I returned to my part of the city via a road known locally as "NGO City." Its sides were lined with the offices and staff houses of numerous UN bodies, Nordic refugee agencies, and other well-wishing groups. Nearly all of these had a sign on its front gate depicting an AK-47 or other assault rifle inside a big red "NO" circle. I must admit, I really wanted to steal one, and I would have if they weren't on the front of heavily-guarded UN enclaves. Anyways, I'm returning home to the Washington DC area soon, and if I put it up in my yard it would just be mistaken for a commentary on gun control laws, and I would wake up one morning to find my sign missing and my lawn covered in tea bags and flyers depicting Barack Obama in a Hitler mustache and a turban.

So I'd seen Jaffna and was soon ready to head off into the surrounding countryside, but something nagged me. I still hadn't discovered what, if anything, is war good for?

Lacking any particular evidence of laudable benefits, I came close to allowing that the only positive thing it produces is iconic, feisty, and melodious songs with direct and unforgettable lyrics about the worthlessness of armed confli... wait. Hold on. No. I'm thinking of that song by Edwin Starr. I just remembered that Sri Lankan protest music takes the form of MIA, so I'm going to have to revise my answer to

ABSOLUTELY NOTHING

Oct 24, 2010

The Jaffna Travel Permit (M.O.D. Clearance)

This is a guide for non-Sri Lankans who wish to travel to the Jaffna area. At present, (October 2010), there are various restrictions and permits pertaining to travel in this area. Since in my own experience I found a dearth of useful information on the internet, I will post a proper guide here. (Note to my regular readers: this is in no way meant to be entertaining, merely informative. You may skip this one if you like). My sources for this information are primarily myself, having gone through the process successfully, as well as conversations with the officers-on-duty at the Omantai checkpoint, Ministry of Defense HQ, and the Colombo and Jaffna airfields.

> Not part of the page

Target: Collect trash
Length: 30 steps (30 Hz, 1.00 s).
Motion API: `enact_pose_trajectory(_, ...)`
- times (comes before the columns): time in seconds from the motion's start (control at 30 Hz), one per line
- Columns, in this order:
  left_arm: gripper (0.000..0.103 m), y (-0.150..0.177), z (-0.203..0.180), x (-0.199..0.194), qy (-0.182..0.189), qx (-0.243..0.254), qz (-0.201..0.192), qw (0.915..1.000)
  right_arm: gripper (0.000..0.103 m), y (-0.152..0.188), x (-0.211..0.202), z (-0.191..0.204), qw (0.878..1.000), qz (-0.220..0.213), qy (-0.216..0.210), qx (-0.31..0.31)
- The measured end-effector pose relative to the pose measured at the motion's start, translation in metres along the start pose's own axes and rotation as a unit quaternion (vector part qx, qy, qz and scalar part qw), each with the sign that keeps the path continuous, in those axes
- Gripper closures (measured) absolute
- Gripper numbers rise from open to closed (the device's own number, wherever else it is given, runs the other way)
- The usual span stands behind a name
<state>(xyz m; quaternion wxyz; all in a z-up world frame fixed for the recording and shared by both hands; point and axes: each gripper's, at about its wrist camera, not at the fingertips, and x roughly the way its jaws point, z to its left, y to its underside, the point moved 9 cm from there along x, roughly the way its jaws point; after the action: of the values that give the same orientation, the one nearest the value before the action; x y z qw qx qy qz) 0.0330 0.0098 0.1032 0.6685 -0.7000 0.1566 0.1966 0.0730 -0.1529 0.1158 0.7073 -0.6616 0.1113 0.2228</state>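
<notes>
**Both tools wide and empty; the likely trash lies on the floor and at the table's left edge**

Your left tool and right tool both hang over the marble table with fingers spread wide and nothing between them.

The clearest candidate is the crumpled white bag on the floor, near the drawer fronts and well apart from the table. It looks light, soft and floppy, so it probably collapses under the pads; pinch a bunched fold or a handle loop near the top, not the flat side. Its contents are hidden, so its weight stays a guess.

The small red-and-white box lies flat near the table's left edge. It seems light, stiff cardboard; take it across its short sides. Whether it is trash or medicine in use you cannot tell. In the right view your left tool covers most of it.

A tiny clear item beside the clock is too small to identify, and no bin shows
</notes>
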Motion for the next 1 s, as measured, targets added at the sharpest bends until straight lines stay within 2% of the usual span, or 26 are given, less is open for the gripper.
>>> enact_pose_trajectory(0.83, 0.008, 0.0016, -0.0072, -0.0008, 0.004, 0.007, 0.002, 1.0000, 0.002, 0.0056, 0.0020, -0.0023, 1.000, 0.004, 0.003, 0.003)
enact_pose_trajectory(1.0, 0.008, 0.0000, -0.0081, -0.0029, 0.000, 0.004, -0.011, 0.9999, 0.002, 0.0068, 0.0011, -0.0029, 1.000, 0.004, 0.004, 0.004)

Do You Need A Permit To Travel In The North?
In short: yes.

If you are a Sri Lankan citizen, you may travel freely. If you are a foreign citizen "of Sri Lankan birth", you may travel anywhere but some areas (i.e. the Vanni) will still require permits. Other foreigners, meaning tourists, may get permits for some areas and not at all for others. Note that if you are with an NGO or somesuch, the rules are different, and I can't help you here.

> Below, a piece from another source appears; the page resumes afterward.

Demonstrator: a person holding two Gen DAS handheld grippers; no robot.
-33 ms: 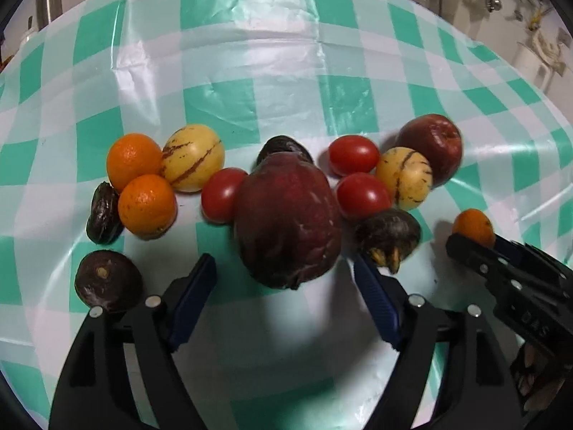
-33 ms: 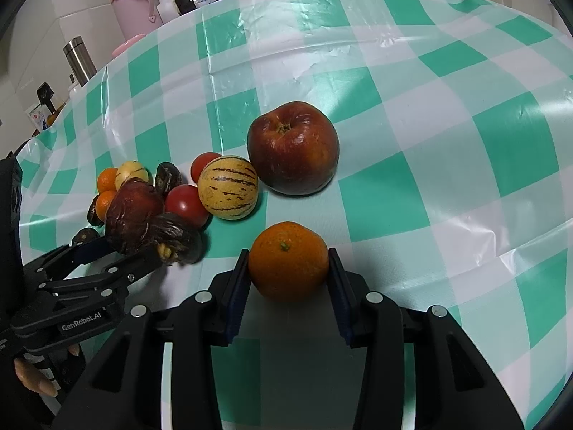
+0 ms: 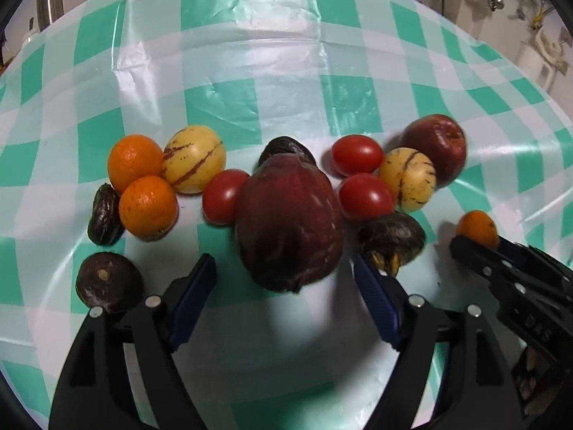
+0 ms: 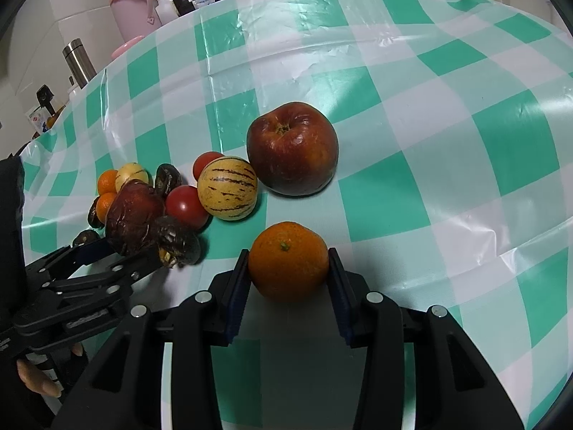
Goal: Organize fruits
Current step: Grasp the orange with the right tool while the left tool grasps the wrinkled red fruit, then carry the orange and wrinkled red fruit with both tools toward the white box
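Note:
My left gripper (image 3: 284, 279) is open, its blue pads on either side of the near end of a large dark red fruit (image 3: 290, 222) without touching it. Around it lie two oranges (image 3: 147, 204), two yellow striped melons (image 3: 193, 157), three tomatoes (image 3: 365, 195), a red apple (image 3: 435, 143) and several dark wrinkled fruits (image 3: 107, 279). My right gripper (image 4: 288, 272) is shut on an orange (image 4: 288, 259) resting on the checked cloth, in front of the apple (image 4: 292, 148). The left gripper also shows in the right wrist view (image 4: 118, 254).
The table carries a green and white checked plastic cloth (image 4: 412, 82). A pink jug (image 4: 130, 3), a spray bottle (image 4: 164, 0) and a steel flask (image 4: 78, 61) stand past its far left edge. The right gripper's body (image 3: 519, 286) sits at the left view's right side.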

What Areas Require Permits?
You must obtain a permit to travel anywhere in the Jaffna peninsula. The "Vanni" region from Omantai (just north of Vavuniya) to the Elephant Pass are completely off limits for now. You may however travel freely, without permit, to Mannar Island and along that road.

Can I Get A Permit To Travel To Jaffna By Road?
No. At present, only foreigners "of Sri Lankan birth" may use the A9 highway to the north. All other foreigners must get permission to travel to Jaffna by air.

HOW TO GET M.O.D. CLEARANCE FOR AIR TRAVEL TO JAFFNA
Set aside a day or two for this at least, and do it as far in advance as you can, or you may encounter complications that make the process take longer.

To apply for M.O.D. Clearance, you must apply in person at the Ministry of Defense checkpoint in Colombo. In theory, you can also apply via fax, but this involves communicating via phone with whichever Defense Ministry flunkie is on duty when you call (the numbers, should you wish to try, are 0112430880, 0112430881, etc.), and is also regarded as a special circumstance which they may not wish to indulge in your case. Best to go to Colombo. The "office" is the security checkpoint at the entrance to the Defense Ministry compound, at the extreme northern end of Galle Face Green, just before a short bridge crosses a water channel towards the Fort neighborhood and the Secretariat.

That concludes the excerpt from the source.